Don’t get me wrong: I’ve met British, Australian, and American assholes here. (I can’t recall any Kiwi assholes, but I’m sure there have been a few.)

But it was the Canadian guys who tended to become full-on frat boys in short order. I remember, for example, a few young men complaining of the one decent coffee shop in town being run by “racists” who had kicked them “for no reason.” That “no reason” was that they’d come in with bottles of liquor and a deck of cards, and started gambling right in plain view of everyone.

Never mind that gambling over cards is technically illegal in Korea — or so we all understood it then, and these guys actually gambled with real (ie. sizeable amounts of) money to boot; never mind that the coffee shop was not licensed; never mind that they had ordered no coffee (ie. were not customers); never mind that they were politely asked to stop doing what they were doing.1

Never mind all that, and ask yourself: how would it sound if a group of young men walked into an unlicensed coffee shop in Toronto with liquor, cards, and sat down without ordering to a game of high-stakes fratboy poker? The fact is, they would never dare do such a thing. They know better.

But as an expat, living abroad… hell, anything’s okay! Fratboys live forever!

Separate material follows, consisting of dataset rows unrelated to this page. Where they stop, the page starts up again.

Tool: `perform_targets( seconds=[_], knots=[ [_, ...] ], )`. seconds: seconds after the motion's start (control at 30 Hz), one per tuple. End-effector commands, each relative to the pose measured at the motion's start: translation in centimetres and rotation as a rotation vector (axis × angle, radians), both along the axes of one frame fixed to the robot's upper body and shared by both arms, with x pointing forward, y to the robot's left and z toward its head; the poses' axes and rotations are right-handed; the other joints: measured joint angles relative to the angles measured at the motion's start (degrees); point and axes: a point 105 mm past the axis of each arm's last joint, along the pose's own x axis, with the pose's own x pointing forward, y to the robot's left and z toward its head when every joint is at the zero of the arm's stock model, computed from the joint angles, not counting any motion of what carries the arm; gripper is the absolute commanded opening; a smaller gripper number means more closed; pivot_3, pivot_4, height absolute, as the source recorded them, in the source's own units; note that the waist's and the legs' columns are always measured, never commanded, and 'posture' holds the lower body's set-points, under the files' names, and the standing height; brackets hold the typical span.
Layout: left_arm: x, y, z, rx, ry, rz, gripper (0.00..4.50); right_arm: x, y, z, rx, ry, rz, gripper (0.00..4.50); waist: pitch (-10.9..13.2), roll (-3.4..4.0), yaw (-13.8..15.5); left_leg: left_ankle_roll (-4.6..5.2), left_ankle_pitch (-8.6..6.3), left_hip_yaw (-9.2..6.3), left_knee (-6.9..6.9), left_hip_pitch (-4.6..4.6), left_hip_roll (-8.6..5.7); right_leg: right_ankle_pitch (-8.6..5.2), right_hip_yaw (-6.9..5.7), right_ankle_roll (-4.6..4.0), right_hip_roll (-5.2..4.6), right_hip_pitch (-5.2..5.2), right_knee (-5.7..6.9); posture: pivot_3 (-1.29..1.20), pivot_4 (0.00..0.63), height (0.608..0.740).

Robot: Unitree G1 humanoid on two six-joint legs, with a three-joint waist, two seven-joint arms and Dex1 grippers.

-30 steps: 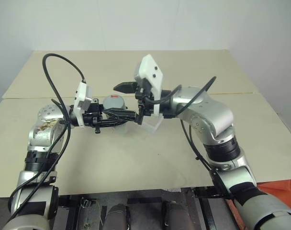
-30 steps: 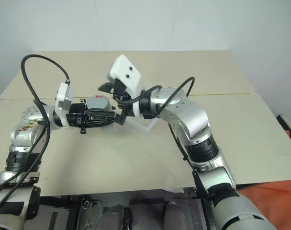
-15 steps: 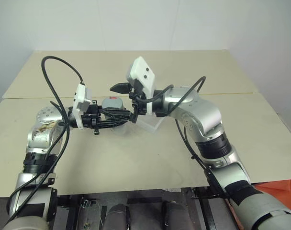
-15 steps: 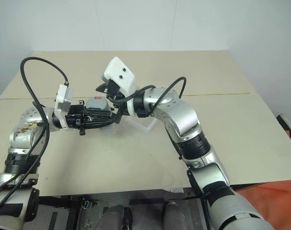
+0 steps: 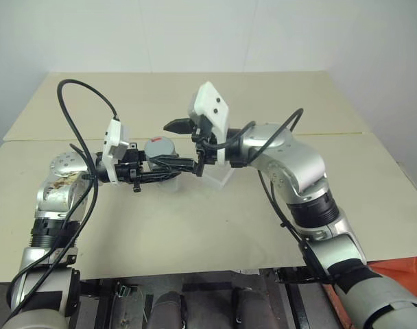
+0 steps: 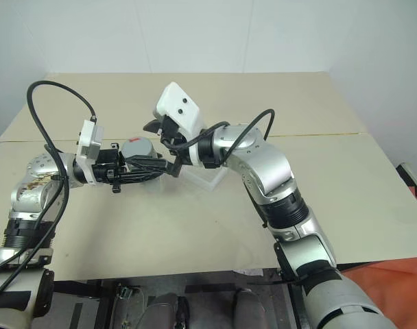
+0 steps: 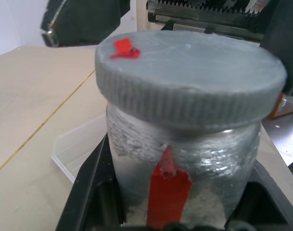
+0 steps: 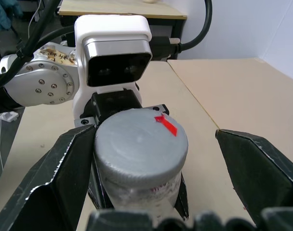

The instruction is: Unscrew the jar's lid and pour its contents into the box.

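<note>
Lidded jar [image 7: 185, 159] clamped in left gripper [image 5: 169, 164]; right gripper [image 8: 151, 159] spread wide around lid [image 8: 139, 144]

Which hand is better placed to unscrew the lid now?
Right. The right hand is open, fingers either side of the lid; the left hand is busy clamping the jar.

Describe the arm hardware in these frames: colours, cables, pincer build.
Both arms are silver-grey metal with black joint bands. A white camera block sits on each wrist, fed by a looping black cable. The left pincer and right pincer have black fingers; the right's show toothed pads.
</note>
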Motion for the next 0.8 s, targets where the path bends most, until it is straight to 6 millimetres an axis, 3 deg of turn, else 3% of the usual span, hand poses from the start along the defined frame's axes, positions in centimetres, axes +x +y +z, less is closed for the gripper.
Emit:
perform_targets(
  seconds=[0.03,0.8],
  knots=[
    [-0.7,0.0,1.4,-0.003,-0.061,-0.031,1.94,0.7,-1.6,1.3,0.037,-0.043,-0.061,4.48,0.0,0.00,0.0,0.00,0.00,0.00,0.00,0.00,0.00,0.00,0.00,0.00,0.00,0.00,0.00,0.00,0.150,0.740],
    [-0.7,-0.3,1.5,-0.001,-0.054,-0.047,1.94,2.1,-3.5,1.8,0.044,-0.051,-0.139,4.48,0.0,0.00,0.0,0.00,0.00,0.00,0.00,0.00,0.00,0.00,0.00,0.00,0.00,0.00,0.00,0.00,0.150,0.740]
  ],
)
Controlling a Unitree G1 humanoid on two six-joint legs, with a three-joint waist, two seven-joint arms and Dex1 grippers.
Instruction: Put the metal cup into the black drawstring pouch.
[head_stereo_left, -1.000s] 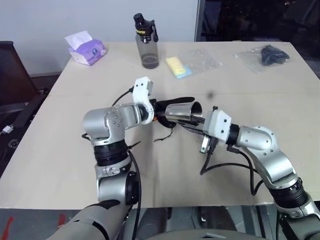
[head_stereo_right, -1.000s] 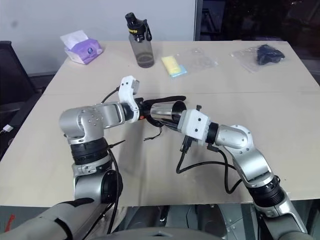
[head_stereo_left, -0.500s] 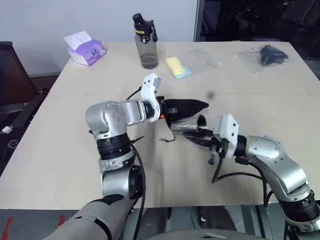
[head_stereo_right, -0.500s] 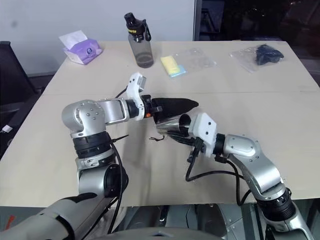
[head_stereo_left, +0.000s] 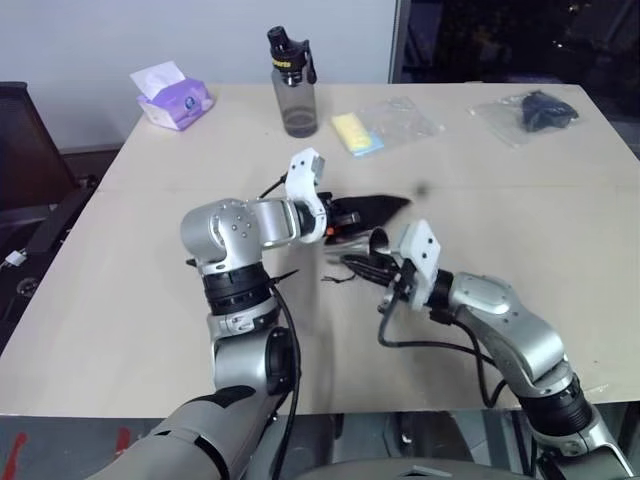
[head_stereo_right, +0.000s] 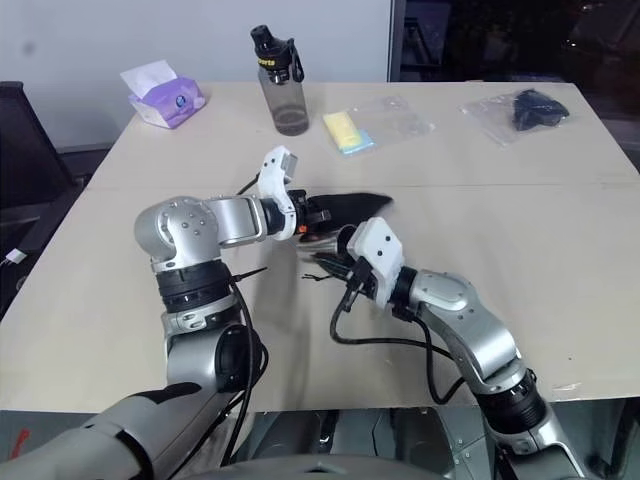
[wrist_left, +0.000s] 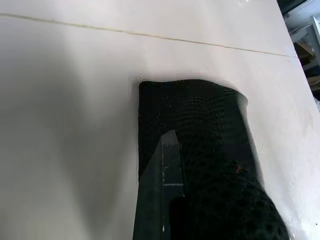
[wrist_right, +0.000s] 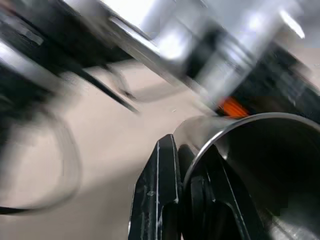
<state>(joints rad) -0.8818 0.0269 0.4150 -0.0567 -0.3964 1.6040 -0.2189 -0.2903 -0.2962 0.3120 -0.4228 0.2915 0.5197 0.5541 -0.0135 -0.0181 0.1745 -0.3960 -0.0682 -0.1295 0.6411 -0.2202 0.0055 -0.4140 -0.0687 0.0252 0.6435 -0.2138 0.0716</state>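
1. Since the earlier frame, the right claw (head_stereo_right: 330, 252) dropped and rolled, clamped on the metal cup (head_stereo_left: 373, 241) rim.
2. Left claw (head_stereo_left: 338, 220), shut, held the black drawstring pouch (head_stereo_left: 372, 209) above the tabletop (head_stereo_left: 150, 300).
3. Cup lay just beside and below the pouch; whether it faced the pouch mouth I could not tell.

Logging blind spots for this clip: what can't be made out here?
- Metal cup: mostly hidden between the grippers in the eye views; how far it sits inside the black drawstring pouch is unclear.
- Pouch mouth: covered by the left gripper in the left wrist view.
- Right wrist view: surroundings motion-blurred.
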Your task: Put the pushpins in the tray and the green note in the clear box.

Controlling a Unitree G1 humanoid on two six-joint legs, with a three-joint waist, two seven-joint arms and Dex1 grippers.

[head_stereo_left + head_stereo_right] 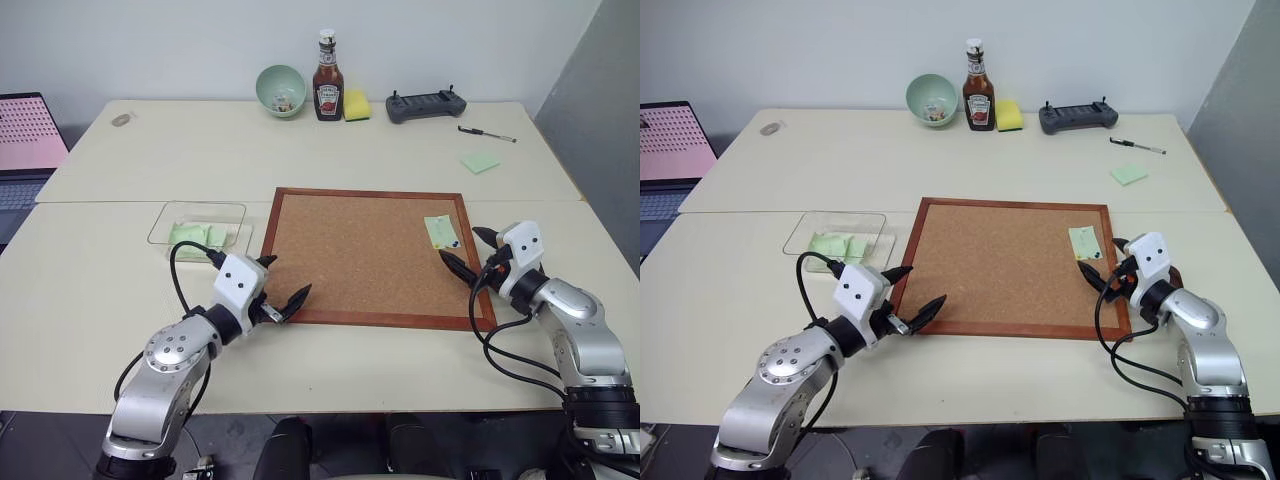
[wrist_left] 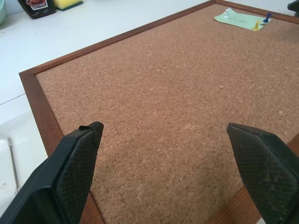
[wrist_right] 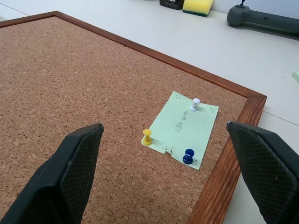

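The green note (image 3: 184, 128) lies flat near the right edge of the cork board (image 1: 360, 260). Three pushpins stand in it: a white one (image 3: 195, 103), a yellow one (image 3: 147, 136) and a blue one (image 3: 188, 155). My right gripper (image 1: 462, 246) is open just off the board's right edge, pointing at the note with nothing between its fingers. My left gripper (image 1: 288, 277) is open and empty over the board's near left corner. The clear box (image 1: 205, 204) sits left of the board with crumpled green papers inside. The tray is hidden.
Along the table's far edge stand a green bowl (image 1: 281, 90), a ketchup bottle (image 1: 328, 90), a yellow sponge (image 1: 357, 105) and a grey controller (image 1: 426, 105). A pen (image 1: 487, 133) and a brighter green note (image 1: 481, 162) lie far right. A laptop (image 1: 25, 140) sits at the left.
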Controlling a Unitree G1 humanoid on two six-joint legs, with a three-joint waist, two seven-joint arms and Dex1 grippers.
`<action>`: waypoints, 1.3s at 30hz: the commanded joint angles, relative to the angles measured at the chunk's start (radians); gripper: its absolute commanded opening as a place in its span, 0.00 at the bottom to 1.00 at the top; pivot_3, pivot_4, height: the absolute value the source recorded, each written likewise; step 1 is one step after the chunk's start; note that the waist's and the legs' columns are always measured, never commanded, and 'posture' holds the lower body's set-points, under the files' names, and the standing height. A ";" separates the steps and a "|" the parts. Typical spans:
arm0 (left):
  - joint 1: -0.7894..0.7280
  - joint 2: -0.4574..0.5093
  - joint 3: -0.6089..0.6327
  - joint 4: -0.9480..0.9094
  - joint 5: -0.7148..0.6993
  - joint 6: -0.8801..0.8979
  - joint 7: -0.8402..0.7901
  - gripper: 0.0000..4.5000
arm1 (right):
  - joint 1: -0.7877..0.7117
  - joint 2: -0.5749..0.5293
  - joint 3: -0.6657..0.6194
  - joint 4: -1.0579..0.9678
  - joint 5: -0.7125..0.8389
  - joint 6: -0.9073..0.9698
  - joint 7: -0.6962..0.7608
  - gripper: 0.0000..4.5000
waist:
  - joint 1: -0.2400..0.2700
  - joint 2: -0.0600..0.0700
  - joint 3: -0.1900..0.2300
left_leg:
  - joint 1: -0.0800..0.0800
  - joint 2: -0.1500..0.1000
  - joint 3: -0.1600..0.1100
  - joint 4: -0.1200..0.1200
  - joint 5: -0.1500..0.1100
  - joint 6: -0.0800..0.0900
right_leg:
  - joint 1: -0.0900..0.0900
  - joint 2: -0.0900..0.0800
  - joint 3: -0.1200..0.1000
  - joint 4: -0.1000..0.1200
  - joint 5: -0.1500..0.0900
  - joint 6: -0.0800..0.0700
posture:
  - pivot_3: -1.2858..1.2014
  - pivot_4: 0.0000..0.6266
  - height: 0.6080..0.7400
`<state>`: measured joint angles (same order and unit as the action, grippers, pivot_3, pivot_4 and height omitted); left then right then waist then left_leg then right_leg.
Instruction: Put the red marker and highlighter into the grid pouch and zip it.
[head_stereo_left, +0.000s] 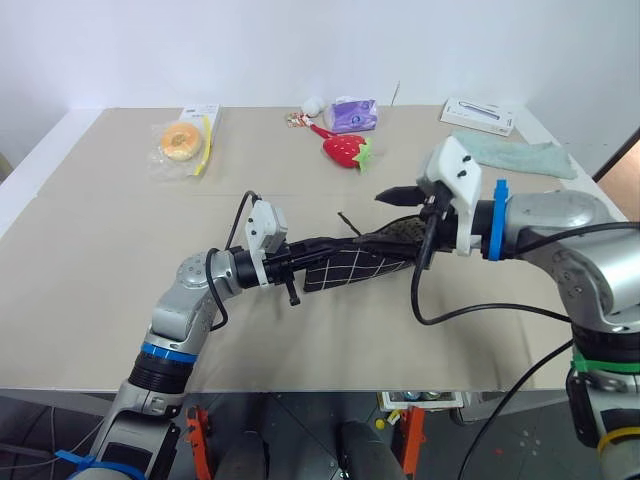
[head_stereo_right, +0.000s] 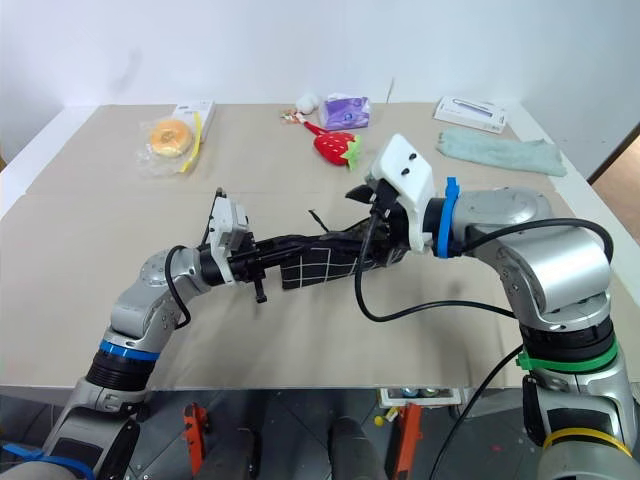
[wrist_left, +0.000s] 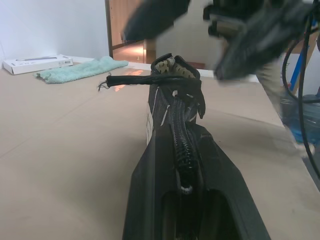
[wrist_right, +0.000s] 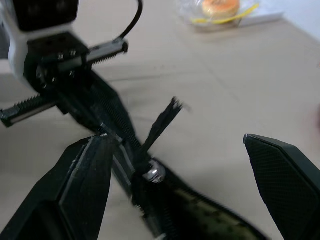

So, trust me, there are plenty of Westerners here whom I consider pigs, and whom I will probably end up telling off as I follow my rule of calling people on bullshit behaviour. That’s not to say I think this happens in a vacuum: the same general timidity of nice folks here (Korean and foreign alike) to tell people to stop behaving like shitheads that enables assholes of the Korean persuasion to act as they do, also facilitates the asshole behaviour among non-Koreans here.

I do get it, I do.

1. Or, at least, that’s what I was told. I wasn’t there, though another expat I knew told me the story since he had been there. (And he frankly told one of them to shape up and stop making a bad name for us foreigners; “Don’t ruin the one coffee shop we have,” I think he said.)